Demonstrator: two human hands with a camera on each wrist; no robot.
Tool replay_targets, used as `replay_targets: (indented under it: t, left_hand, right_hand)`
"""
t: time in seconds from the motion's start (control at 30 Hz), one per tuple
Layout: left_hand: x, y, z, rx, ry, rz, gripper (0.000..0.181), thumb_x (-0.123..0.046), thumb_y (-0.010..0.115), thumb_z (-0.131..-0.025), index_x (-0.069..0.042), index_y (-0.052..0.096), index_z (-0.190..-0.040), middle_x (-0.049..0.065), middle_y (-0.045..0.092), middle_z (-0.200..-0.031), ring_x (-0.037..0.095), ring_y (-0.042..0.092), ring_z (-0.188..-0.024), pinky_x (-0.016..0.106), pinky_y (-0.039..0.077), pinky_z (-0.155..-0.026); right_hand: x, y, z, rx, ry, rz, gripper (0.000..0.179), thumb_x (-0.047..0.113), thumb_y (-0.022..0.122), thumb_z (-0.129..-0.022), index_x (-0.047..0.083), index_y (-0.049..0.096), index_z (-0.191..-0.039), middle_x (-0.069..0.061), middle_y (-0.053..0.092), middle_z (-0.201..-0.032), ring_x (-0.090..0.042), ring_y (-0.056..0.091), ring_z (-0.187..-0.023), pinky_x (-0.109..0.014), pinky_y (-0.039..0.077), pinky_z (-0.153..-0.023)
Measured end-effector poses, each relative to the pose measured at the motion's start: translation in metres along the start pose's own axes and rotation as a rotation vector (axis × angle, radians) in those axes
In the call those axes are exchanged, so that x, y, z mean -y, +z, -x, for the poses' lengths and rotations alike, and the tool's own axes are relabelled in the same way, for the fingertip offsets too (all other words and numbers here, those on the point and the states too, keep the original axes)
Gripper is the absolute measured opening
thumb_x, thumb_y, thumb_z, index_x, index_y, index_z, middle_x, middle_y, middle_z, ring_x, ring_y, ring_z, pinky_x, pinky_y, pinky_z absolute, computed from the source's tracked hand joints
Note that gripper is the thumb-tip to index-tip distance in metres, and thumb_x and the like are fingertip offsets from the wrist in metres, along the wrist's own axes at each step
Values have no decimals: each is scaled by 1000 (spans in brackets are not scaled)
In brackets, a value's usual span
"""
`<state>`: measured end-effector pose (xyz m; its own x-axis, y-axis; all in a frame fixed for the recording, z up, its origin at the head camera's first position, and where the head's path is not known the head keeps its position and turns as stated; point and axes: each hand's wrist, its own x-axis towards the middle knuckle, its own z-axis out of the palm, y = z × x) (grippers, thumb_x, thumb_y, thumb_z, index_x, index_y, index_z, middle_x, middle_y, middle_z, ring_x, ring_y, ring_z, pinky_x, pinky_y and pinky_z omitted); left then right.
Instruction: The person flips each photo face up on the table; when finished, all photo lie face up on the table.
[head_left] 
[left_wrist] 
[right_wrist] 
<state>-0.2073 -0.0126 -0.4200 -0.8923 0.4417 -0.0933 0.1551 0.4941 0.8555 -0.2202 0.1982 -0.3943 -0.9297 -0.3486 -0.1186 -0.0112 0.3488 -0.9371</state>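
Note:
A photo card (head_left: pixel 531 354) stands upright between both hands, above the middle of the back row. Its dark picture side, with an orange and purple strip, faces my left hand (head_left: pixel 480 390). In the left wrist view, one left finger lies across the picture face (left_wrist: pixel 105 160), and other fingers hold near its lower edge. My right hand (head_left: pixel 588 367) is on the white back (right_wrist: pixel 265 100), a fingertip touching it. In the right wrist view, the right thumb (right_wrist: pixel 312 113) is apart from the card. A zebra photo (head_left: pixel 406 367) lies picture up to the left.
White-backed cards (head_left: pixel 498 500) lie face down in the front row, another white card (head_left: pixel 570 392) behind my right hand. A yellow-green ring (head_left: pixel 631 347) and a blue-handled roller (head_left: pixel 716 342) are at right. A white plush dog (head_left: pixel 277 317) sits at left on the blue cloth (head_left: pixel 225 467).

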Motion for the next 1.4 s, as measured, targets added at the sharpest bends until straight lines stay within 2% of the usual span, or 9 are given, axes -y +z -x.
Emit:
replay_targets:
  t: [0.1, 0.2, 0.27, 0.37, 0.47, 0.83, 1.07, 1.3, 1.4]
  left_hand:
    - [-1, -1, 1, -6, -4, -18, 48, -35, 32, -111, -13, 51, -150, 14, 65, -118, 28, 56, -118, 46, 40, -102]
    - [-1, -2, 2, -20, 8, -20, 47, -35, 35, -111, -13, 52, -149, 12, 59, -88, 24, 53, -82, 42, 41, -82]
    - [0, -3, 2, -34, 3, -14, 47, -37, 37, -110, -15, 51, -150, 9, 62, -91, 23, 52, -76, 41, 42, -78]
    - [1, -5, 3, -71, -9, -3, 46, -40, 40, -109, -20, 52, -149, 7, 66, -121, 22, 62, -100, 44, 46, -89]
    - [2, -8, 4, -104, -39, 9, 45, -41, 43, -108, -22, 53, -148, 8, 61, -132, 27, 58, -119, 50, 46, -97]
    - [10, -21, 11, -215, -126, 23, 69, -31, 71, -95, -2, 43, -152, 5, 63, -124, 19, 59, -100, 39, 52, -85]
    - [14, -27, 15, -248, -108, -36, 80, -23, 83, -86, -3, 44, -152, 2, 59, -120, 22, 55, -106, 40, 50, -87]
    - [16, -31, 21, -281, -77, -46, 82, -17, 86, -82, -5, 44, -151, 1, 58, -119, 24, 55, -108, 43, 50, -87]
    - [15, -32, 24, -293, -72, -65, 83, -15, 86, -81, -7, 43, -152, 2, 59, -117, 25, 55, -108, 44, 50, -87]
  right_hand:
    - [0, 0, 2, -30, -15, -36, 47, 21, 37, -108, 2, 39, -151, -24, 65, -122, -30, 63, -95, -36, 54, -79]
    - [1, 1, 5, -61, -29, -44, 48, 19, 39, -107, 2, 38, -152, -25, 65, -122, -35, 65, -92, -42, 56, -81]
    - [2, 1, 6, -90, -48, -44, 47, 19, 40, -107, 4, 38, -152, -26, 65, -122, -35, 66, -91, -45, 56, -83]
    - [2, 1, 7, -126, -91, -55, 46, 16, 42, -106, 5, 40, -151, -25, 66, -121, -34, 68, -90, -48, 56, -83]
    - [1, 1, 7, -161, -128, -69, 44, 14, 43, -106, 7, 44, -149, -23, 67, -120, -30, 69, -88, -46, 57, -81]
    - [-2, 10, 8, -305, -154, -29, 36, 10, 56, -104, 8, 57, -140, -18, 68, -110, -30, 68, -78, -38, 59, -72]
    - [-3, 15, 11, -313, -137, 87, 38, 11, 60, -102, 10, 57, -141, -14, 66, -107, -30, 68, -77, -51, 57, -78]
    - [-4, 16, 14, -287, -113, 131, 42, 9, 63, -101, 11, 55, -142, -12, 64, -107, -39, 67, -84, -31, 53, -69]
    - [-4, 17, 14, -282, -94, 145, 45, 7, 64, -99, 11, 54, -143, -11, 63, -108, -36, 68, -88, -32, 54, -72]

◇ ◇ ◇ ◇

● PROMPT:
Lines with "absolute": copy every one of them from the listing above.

● WRITTEN SOLUTION:
Gripper is the absolute measured opening
thumb_x, thumb_y, thumb_z, index_x, index_y, index_z, middle_x, middle_y, middle_z, ring_x, ring_y, ring_z, pinky_x, pinky_y, pinky_z absolute, computed from the source's tracked hand joints

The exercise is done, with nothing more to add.